-- Opening Marker --
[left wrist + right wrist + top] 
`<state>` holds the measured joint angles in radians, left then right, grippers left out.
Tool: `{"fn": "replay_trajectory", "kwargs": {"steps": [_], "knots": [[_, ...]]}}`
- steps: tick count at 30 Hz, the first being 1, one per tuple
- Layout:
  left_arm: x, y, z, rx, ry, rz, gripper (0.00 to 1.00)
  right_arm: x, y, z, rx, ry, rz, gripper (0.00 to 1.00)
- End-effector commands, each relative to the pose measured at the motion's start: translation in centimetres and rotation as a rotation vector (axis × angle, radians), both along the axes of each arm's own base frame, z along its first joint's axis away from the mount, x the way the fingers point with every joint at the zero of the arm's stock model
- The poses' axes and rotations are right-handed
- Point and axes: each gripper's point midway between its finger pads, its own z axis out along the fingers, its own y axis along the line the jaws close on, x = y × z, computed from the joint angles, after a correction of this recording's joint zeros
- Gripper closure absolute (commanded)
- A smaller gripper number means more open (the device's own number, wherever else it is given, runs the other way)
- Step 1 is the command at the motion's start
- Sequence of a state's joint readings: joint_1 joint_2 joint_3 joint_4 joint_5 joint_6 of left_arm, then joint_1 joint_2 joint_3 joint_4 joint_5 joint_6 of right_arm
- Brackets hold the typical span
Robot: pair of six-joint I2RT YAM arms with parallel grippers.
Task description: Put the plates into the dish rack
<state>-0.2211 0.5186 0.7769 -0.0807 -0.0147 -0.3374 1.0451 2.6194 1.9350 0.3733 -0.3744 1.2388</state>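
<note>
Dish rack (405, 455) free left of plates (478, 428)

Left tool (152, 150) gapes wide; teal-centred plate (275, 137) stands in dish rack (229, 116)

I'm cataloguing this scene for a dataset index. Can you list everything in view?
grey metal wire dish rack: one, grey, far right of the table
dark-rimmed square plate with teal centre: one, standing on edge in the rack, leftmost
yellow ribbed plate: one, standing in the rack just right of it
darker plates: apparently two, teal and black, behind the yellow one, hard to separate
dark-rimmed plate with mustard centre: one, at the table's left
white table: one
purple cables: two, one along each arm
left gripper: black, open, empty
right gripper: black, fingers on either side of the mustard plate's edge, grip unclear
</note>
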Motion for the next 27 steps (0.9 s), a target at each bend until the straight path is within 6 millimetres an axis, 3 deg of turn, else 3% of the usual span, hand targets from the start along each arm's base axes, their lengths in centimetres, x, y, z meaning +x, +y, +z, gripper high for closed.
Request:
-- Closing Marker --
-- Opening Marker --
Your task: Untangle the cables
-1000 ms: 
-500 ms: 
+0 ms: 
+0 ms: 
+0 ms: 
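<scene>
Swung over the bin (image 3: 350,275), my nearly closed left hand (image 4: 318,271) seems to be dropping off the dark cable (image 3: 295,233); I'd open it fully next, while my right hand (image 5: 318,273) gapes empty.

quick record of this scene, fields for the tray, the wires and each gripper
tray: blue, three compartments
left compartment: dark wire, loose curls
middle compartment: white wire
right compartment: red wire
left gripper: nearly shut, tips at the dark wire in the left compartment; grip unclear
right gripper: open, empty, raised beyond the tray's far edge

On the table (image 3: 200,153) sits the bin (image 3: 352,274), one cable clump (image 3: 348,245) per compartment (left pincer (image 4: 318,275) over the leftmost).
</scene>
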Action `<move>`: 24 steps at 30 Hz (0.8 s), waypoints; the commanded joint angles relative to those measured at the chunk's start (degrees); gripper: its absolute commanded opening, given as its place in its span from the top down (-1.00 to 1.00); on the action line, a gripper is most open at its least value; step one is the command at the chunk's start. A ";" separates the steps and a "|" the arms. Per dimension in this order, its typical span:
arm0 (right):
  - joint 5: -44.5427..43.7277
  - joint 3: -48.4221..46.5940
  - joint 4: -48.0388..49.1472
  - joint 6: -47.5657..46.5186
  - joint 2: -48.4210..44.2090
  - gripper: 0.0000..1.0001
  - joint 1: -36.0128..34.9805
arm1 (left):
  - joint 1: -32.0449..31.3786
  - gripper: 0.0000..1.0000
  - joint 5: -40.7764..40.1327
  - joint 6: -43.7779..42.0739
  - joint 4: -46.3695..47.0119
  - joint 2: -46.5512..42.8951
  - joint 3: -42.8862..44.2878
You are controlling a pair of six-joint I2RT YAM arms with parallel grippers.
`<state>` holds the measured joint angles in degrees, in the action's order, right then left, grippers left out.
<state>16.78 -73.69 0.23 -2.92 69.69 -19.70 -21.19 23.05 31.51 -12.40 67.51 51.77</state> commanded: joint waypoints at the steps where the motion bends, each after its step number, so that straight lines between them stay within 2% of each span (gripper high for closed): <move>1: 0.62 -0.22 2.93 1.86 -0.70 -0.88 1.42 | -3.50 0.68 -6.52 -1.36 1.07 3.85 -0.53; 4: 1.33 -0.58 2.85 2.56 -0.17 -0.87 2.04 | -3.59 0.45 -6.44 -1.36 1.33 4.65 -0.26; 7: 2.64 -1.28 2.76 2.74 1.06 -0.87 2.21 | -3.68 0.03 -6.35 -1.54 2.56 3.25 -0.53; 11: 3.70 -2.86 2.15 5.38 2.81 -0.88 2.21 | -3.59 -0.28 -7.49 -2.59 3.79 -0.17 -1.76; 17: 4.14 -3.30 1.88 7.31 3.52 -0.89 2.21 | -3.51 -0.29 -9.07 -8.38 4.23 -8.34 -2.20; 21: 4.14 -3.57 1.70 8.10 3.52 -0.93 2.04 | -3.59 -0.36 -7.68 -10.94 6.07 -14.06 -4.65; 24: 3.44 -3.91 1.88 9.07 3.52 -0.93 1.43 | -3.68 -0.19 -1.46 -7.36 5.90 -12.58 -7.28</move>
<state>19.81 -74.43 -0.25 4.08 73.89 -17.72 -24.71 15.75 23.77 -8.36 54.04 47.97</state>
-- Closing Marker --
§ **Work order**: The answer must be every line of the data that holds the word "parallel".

§ **Written solution**:
Robot: pair of six-joint I2RT YAM arms with parallel grippers.
You are controlling a pair of six-joint I2RT YAM arms with parallel grippers.

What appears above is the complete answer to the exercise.